*Brief*: A faithful transcript of all the lines below, with no pictures, is the goal here.

*Data section*:
▬▬▬▬▬▬

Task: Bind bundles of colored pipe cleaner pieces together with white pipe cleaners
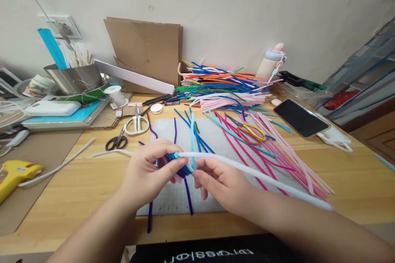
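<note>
My left hand [157, 162] is closed around a bundle of blue pipe cleaners [182, 168], with some pink showing below it. A long white pipe cleaner [240, 165] runs from the top of the bundle to the right, over my right wrist. My right hand [216, 176] pinches a light blue pipe cleaner [193, 135] at the bundle's right end; its upper part stands up above the fingers. Much of the bundle is hidden by my left fingers. Dark purple pipe cleaners [189, 197] lie on the grey cutting mat [206, 205] beneath.
Pink pipe cleaners [286, 152] and yellow-orange scissors [251, 131] lie to the right, near a phone [300, 117]. White scissors [136, 125] and black scissors [116, 141] are at left, beyond a yellow glue gun [18, 174]. A colourful pipe-cleaner pile [225, 84] stands behind.
</note>
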A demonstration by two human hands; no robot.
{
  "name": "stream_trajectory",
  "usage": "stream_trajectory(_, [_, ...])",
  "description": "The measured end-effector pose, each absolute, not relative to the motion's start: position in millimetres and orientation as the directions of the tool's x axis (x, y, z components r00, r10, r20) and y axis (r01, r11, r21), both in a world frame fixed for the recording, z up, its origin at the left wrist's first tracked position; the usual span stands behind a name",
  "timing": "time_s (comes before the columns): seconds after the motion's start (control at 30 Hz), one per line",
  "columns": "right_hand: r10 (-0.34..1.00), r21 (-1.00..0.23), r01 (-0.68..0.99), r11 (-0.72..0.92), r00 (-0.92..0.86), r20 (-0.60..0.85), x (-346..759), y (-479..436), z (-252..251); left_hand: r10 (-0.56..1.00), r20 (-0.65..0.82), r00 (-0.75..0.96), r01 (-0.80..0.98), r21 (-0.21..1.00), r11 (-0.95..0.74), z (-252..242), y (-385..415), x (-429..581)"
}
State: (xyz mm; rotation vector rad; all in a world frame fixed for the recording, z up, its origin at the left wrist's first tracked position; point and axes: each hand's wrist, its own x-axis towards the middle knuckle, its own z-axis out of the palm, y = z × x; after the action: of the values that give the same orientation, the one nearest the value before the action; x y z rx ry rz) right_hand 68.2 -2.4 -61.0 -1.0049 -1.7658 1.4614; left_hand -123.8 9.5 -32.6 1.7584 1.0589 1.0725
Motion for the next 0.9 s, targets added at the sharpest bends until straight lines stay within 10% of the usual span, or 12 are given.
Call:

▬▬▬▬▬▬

*Written response*:
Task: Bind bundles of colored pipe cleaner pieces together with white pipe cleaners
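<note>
My left hand [157, 162] is closed around a bundle of blue pipe cleaners [182, 168], with some pink showing below it. A long white pipe cleaner [240, 165] runs from the top of the bundle to the right, over my right wrist. My right hand [216, 176] pinches a light blue pipe cleaner [193, 135] at the bundle's right end; its upper part stands up above the fingers. Much of the bundle is hidden by my left fingers. Dark purple pipe cleaners [189, 197] lie on the grey cutting mat [206, 205] beneath.
Pink pipe cleaners [286, 152] and yellow-orange scissors [251, 131] lie to the right, near a phone [300, 117]. White scissors [136, 125] and black scissors [116, 141] are at left, beyond a yellow glue gun [18, 174]. A colourful pipe-cleaner pile [225, 84] stands behind.
</note>
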A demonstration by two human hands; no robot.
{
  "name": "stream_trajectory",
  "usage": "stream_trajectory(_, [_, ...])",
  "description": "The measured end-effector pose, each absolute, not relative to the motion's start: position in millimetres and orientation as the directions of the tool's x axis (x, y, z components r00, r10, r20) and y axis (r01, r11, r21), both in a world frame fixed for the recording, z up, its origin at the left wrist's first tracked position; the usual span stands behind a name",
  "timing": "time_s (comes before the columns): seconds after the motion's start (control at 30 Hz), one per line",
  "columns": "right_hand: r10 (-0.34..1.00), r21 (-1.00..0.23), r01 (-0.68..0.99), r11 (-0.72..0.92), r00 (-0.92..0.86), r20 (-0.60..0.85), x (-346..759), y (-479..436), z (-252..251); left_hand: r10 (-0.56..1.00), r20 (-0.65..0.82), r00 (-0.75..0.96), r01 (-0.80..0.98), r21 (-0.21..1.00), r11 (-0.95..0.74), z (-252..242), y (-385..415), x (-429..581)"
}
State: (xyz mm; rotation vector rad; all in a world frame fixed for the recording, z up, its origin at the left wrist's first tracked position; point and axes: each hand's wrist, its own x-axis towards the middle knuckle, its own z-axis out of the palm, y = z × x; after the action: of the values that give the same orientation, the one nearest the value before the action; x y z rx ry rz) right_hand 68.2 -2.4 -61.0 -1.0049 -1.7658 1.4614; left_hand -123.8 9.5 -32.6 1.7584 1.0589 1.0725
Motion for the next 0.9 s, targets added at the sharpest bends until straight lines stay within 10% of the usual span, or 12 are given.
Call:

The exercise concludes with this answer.